For the Pain Reduction With Intranasal Medications for Extremity Injuries (PRIME) trial, 90 children age 8 to 17 years who presented to the emergency department with traumatic limb injuries associated with moderate to severe pain were enrolled. Patients were randomly assigned to receive intranasal ketamine (1.5 mg/kg; n=45) or intranasal fentanyl (2 μg/kg; n=45). Reduction in the visual analog scale (VAS) pain score approximately 30 minutes after treatment was the trial’s primary outcome. Treatment-related adverse events were also assessed.

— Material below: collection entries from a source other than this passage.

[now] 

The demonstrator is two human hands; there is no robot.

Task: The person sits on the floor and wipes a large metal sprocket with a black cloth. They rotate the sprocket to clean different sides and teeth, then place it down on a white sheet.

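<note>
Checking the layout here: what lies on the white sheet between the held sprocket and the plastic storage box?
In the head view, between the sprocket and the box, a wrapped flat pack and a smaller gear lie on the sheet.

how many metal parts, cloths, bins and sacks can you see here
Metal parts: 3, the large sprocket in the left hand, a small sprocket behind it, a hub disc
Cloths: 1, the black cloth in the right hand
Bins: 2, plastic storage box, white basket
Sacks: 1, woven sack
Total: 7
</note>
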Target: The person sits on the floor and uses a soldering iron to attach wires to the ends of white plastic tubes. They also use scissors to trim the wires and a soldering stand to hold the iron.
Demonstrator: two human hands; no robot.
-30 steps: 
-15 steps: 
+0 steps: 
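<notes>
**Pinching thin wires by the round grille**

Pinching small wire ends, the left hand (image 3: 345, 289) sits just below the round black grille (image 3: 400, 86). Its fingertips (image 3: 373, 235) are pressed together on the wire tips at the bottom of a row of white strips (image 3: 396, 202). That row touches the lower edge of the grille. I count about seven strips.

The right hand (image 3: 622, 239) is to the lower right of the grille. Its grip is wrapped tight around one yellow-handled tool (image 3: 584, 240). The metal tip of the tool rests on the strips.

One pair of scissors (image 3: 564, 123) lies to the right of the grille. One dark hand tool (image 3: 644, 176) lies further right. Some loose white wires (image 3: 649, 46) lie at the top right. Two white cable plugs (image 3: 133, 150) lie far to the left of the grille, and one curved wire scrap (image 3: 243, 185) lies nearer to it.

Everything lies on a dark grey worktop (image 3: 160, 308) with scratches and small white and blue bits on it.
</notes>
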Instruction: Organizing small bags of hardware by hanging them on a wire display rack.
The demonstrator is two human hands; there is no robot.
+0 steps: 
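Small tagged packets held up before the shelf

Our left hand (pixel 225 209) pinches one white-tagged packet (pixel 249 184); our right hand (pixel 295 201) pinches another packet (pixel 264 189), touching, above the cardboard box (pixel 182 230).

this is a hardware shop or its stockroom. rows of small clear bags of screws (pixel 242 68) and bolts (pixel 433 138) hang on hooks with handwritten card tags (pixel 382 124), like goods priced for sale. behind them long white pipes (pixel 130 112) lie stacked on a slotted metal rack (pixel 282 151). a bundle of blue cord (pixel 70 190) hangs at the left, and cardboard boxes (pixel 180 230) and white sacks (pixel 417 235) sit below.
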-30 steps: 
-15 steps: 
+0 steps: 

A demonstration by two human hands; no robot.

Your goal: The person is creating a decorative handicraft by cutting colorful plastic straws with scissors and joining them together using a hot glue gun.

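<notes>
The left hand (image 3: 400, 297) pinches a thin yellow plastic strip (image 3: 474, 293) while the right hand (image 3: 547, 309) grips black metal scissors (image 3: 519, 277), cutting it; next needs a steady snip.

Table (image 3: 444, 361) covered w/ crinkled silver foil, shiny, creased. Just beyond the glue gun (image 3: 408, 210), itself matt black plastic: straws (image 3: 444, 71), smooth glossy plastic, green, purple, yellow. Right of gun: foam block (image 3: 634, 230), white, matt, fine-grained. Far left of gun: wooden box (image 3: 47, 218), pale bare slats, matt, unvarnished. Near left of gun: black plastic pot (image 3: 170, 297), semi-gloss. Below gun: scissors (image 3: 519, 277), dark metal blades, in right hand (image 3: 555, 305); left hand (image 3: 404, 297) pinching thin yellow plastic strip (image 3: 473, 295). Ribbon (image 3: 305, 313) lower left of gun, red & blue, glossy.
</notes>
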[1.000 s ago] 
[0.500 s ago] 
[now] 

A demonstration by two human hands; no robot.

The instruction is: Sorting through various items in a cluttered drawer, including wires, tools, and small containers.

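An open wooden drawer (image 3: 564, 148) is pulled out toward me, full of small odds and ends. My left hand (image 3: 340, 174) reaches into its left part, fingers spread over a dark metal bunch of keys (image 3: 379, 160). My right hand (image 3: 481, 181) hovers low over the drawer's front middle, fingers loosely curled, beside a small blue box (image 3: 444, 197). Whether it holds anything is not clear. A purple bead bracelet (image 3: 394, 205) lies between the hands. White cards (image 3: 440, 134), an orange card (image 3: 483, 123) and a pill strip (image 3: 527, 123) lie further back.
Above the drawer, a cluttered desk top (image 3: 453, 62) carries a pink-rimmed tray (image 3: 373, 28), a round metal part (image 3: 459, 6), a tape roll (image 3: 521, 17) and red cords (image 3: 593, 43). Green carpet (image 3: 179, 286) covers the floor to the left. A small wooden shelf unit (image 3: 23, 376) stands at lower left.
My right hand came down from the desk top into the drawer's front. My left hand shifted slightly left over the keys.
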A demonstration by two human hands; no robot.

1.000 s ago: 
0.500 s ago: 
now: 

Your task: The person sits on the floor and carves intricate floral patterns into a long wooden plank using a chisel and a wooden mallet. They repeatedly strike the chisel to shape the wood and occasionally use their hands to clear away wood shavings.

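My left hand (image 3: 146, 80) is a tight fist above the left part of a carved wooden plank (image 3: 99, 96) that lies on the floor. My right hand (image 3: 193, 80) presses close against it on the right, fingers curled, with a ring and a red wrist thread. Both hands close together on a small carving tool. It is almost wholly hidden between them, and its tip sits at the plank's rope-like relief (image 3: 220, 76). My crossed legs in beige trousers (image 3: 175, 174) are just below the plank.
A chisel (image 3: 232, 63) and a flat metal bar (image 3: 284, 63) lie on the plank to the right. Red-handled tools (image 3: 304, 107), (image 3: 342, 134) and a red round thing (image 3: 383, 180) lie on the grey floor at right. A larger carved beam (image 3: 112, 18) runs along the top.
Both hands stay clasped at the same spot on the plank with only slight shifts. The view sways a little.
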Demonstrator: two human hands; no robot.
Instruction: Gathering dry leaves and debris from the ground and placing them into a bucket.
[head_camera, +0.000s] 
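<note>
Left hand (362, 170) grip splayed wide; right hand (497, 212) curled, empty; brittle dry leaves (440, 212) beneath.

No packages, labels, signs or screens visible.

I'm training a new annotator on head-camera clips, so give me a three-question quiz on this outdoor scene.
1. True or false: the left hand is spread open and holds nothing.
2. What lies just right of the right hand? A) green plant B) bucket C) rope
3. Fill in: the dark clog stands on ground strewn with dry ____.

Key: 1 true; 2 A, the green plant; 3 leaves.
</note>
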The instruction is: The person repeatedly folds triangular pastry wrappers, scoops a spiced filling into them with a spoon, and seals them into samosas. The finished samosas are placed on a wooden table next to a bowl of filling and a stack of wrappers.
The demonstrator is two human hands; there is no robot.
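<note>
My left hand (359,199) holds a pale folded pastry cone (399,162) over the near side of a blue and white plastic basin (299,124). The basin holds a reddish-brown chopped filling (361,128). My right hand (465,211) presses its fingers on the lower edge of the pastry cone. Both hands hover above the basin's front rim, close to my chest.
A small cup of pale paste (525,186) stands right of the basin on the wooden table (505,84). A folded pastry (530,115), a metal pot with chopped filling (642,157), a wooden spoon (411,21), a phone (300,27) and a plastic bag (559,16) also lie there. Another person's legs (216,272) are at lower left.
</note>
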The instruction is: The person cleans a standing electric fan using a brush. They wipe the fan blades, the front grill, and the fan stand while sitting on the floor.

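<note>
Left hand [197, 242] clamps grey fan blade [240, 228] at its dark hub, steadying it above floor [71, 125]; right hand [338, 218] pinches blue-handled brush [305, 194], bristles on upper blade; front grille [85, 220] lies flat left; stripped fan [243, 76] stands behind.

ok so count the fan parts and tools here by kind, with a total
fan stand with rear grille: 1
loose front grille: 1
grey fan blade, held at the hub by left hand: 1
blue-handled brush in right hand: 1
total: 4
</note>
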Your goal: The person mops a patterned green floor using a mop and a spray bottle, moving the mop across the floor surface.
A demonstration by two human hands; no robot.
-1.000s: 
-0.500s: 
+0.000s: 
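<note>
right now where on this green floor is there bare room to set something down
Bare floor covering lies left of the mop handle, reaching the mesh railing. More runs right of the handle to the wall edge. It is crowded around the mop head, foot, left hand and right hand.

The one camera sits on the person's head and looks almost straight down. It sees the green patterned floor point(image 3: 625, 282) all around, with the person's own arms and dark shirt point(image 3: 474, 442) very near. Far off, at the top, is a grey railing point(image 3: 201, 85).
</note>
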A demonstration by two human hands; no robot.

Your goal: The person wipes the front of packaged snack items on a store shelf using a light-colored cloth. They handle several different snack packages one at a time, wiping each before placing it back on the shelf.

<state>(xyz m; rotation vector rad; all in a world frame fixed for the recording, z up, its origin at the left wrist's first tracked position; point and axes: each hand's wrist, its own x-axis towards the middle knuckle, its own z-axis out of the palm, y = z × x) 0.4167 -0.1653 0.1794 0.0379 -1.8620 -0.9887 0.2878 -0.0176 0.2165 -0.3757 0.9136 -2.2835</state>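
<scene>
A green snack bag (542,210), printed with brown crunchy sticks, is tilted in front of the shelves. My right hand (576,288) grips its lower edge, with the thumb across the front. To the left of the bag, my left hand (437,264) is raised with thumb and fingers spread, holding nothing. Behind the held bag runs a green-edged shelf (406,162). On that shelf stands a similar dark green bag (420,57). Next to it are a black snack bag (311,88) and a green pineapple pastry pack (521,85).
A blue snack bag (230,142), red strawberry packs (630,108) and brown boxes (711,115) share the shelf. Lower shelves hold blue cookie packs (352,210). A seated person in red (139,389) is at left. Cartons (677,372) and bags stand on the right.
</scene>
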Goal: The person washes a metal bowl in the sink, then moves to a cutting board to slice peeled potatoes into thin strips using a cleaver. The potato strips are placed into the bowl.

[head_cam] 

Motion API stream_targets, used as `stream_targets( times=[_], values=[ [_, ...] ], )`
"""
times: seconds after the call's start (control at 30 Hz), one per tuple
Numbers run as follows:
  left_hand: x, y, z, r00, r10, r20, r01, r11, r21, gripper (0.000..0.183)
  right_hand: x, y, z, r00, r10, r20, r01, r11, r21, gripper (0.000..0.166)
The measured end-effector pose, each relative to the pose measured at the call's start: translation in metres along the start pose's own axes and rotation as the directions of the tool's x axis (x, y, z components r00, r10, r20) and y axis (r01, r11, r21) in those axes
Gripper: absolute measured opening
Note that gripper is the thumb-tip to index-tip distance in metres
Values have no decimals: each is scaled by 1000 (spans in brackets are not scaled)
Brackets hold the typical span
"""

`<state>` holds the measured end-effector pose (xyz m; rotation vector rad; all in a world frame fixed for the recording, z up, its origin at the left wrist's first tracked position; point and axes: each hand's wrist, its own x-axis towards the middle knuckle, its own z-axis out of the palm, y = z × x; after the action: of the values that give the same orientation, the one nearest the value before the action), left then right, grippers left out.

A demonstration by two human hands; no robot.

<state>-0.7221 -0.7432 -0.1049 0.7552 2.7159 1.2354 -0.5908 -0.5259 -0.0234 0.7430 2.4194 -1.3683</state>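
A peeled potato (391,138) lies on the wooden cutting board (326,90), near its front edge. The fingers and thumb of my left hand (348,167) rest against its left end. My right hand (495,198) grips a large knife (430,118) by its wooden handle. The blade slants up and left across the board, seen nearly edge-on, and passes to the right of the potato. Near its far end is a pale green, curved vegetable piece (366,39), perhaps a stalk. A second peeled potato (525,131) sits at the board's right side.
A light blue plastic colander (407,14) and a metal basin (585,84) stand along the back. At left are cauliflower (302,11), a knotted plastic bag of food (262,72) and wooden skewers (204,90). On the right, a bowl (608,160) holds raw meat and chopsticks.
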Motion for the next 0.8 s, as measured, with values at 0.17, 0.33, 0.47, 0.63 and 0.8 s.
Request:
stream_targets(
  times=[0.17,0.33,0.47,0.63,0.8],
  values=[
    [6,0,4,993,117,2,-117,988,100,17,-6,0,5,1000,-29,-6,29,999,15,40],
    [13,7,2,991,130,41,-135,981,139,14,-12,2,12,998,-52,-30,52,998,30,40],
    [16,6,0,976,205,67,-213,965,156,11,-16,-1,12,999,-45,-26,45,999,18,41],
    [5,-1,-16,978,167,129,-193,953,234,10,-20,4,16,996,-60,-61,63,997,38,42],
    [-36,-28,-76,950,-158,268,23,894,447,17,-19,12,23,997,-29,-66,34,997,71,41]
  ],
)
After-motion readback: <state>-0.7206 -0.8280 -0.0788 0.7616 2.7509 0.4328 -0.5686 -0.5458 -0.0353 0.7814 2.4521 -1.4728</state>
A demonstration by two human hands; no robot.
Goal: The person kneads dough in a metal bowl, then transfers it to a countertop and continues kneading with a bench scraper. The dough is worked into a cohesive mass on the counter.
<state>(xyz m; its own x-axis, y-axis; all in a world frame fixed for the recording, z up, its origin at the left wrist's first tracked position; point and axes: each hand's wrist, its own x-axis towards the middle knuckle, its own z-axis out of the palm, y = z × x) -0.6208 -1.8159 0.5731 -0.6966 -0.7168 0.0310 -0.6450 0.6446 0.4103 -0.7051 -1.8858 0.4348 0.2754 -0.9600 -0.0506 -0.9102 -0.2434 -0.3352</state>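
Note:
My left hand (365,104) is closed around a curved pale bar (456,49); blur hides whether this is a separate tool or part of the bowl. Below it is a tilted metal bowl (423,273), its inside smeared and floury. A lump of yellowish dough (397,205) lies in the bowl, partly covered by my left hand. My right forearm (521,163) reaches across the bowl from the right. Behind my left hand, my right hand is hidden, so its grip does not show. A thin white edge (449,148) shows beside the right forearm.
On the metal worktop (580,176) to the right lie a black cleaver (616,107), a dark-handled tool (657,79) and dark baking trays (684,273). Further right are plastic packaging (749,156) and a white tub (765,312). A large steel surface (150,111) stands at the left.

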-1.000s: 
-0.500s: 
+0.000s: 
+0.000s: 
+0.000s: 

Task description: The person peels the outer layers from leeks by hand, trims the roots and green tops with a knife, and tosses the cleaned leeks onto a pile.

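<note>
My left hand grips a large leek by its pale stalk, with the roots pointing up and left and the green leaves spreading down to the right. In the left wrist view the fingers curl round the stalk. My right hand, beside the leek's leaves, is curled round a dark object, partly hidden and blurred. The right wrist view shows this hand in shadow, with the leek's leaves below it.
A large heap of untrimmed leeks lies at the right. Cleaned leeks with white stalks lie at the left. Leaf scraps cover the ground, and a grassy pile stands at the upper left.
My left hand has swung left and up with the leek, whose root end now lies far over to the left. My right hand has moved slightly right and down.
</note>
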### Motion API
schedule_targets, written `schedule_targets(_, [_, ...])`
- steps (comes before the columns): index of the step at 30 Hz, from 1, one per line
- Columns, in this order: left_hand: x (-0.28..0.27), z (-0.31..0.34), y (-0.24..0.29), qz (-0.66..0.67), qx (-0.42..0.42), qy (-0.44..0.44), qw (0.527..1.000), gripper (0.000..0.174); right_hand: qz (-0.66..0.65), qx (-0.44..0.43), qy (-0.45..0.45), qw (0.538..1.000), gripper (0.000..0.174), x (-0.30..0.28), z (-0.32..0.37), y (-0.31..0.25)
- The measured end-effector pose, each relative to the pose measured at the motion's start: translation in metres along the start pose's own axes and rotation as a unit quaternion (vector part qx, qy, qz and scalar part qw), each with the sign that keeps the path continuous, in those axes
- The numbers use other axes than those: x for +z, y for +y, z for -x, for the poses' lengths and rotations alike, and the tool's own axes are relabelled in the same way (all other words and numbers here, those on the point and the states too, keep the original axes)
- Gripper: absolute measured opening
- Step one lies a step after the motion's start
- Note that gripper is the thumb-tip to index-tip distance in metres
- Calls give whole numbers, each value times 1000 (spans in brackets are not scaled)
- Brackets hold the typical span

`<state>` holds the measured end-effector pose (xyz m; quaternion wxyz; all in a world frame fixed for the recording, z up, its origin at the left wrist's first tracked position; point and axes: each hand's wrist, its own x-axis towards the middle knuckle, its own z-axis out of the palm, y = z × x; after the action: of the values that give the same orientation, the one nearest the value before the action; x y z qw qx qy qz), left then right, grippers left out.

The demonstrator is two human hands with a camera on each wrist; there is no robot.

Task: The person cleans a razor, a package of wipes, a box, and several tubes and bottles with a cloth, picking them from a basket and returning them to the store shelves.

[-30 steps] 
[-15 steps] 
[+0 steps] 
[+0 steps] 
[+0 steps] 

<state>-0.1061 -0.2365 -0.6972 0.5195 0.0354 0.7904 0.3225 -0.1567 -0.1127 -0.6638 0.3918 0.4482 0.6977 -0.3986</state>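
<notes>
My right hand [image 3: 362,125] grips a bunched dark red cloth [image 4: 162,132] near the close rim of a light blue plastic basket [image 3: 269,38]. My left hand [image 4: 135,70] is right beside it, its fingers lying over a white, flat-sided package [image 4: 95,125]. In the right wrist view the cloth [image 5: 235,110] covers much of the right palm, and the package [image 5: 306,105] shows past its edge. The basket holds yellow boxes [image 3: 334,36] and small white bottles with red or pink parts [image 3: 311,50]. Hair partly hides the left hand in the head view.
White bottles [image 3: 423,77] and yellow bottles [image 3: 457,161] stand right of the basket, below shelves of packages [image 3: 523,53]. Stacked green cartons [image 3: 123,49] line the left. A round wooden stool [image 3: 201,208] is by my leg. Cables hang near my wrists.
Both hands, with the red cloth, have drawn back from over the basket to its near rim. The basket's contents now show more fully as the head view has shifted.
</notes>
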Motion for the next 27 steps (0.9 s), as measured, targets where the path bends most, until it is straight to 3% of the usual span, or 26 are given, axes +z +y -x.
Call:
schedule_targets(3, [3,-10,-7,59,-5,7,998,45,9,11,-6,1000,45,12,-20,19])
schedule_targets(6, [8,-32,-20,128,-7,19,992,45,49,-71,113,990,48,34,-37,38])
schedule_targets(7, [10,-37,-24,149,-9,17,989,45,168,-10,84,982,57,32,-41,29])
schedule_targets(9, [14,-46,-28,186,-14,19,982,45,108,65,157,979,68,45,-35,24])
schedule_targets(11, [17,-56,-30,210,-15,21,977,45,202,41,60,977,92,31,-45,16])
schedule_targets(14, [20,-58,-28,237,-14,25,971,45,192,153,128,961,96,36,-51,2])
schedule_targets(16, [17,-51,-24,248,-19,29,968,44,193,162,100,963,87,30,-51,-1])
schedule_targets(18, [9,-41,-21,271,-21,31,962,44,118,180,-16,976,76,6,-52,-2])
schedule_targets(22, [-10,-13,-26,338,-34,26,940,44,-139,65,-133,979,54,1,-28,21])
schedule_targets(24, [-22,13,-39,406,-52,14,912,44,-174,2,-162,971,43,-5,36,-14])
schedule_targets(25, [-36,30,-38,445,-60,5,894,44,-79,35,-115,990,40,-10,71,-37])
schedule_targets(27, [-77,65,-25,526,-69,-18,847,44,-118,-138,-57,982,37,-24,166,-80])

The reduction in mean VAS scores was comparable in both treatment groups (ketamine: 30.6 mm; 95% CI, 25.4-35.8; fentanyl: 31.9 mm; 95% CI, 26.6-37.2). Based on a 1-sided test of group differences, ketamine was found to be noninferior to fentanyl in providing analgesia (difference in mean pain reduction between groups, 1.3; 90% CI, −6.2 to −8.7). The risk for adverse events was higher in patients receiving ketamine vs fentanyl (77% vs 31%, respectively, reporting ≥1 adverse event; relative risk [RR] for ketamine, 2.5; 95% CI, 1.5-4.0). Ketamine-related adverse events were minor and transient. In addition, the need for rescue analgesia was comparable between the 2 groups (RR, 0.89; 95% CI, 0.5-1.6).

Study limitations include the small number of participants.

“Ketamine should be considered for pediatric pain management in the emergency setting, especially when opioids are contraindicated or associated with increased risk, such as prior to procedural sedation,” noted the investigators.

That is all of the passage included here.